Reproduce, from the lines below, exactly the stretch that begins at the line containing "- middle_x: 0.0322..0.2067" and ends at the line containing "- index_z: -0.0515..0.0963", both included.

□ □ □ □ □ □ □

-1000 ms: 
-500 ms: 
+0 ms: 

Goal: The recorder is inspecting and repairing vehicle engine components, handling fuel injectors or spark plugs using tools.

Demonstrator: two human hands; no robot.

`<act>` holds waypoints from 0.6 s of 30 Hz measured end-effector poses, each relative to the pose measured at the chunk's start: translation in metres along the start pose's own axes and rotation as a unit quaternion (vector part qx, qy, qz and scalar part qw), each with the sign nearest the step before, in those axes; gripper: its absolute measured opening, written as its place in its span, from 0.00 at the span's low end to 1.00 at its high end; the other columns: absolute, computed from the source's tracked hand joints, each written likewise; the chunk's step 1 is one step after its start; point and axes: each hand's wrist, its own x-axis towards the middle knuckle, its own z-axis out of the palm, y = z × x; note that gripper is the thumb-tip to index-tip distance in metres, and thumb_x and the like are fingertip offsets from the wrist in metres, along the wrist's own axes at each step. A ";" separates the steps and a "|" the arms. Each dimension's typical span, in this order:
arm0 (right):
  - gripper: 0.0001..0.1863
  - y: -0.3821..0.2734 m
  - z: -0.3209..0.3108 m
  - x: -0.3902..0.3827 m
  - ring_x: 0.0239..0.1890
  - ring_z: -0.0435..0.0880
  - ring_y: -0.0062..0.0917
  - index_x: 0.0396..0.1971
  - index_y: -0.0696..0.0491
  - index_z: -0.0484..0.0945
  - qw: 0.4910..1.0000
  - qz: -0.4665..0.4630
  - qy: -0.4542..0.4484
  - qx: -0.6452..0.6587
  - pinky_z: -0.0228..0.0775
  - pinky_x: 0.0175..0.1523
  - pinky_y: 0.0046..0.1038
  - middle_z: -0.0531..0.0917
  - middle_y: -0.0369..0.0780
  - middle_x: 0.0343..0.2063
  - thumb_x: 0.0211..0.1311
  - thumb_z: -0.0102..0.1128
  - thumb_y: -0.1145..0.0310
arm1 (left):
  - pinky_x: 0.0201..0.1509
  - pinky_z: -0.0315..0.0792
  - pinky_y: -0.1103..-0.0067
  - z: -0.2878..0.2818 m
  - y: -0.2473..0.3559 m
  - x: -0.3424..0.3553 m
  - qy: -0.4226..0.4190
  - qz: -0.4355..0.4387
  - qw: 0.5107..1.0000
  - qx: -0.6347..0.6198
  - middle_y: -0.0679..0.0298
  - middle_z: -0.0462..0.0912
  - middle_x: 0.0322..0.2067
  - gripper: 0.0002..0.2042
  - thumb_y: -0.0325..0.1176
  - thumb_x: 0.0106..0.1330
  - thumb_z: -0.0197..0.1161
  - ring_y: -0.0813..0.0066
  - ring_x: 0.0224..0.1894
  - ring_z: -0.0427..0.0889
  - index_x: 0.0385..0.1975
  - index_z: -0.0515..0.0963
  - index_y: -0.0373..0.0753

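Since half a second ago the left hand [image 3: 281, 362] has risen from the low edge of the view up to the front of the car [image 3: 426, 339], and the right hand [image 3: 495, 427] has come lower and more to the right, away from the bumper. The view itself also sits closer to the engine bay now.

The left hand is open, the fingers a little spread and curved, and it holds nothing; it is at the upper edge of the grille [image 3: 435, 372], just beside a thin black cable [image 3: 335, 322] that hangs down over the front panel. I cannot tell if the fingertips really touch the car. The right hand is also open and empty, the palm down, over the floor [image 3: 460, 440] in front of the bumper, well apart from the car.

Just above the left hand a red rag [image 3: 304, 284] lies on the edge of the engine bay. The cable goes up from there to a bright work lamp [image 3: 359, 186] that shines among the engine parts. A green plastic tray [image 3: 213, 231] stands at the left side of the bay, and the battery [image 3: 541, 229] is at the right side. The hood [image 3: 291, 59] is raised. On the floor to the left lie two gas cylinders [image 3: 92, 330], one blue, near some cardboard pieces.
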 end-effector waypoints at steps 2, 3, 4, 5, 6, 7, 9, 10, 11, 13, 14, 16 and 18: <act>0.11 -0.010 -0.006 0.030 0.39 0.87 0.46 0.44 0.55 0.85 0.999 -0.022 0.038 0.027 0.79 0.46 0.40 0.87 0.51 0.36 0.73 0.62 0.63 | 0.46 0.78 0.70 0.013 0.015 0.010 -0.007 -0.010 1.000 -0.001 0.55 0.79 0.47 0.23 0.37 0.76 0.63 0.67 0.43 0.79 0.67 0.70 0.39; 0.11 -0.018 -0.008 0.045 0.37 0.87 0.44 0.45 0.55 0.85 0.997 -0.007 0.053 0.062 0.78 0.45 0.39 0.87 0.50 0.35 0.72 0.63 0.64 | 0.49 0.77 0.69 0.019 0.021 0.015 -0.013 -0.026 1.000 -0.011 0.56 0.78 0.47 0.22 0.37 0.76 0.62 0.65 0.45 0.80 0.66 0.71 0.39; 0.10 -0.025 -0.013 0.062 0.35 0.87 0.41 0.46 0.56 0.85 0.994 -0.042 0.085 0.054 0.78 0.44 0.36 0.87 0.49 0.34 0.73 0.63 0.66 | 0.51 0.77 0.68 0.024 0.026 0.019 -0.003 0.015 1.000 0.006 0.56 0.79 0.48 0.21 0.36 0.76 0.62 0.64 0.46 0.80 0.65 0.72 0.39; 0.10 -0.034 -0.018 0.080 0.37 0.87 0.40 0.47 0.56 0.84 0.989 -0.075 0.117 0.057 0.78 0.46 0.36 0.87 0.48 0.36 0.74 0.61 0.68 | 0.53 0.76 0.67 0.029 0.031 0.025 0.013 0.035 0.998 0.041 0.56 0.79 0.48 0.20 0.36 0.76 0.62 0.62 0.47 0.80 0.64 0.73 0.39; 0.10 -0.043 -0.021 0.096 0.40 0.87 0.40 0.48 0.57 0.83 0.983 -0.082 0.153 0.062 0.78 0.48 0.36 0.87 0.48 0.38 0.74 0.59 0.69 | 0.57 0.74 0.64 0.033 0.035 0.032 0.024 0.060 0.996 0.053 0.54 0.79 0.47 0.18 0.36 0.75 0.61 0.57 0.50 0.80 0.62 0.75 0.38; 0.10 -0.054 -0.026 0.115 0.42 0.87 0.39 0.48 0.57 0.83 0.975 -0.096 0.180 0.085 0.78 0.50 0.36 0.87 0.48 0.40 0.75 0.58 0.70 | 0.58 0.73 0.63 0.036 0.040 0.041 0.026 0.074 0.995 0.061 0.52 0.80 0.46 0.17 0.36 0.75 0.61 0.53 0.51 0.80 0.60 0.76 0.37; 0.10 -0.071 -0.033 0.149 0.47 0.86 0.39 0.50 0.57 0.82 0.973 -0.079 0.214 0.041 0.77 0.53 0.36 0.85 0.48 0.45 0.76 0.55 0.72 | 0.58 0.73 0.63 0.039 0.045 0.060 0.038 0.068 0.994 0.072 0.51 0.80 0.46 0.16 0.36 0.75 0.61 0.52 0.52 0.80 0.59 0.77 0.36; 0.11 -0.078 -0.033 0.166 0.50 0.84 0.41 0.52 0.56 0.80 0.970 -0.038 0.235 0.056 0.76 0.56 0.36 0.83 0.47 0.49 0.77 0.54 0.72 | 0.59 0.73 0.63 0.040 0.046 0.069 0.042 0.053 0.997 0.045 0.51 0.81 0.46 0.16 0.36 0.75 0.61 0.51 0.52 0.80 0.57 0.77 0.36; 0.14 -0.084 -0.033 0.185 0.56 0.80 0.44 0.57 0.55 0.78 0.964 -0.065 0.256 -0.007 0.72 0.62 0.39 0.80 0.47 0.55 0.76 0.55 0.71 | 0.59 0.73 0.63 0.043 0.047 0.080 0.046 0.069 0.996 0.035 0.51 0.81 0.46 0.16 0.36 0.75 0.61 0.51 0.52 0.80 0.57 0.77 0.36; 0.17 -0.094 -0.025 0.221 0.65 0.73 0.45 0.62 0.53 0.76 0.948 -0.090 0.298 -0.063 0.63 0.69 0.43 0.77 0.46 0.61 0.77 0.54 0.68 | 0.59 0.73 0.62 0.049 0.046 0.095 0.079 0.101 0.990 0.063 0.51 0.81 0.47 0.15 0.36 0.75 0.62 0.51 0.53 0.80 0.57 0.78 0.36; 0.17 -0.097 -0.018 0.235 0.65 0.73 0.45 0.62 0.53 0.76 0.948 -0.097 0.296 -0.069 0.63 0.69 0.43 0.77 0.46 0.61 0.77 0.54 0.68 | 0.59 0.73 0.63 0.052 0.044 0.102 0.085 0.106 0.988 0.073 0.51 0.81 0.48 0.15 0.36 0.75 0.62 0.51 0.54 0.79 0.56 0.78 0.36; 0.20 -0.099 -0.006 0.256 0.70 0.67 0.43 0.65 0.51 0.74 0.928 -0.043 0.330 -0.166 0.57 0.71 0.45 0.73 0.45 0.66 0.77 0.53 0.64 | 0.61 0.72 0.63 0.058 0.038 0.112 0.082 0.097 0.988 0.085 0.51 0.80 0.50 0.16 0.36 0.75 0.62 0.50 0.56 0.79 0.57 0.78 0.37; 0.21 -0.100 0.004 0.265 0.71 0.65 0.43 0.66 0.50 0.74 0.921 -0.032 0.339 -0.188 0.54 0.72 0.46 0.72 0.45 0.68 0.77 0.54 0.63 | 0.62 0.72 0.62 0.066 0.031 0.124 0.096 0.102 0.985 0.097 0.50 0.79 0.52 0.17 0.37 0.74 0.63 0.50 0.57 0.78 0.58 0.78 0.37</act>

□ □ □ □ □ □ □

Output for this exercise>
  - middle_x: 0.0322..0.2067
  - gripper: 0.0002..0.2042
  - thumb_y: -0.0325..0.1176
  - thumb_x: 0.0106..0.1330
  - thumb_z: -0.0197..0.1161
  - ring_y: -0.0813..0.0066
  - ring_x: 0.0224..0.1894
  - ring_z: -0.0427..0.0889
  - index_x: 0.0385..0.1975
  - index_z: -0.0515..0.0963

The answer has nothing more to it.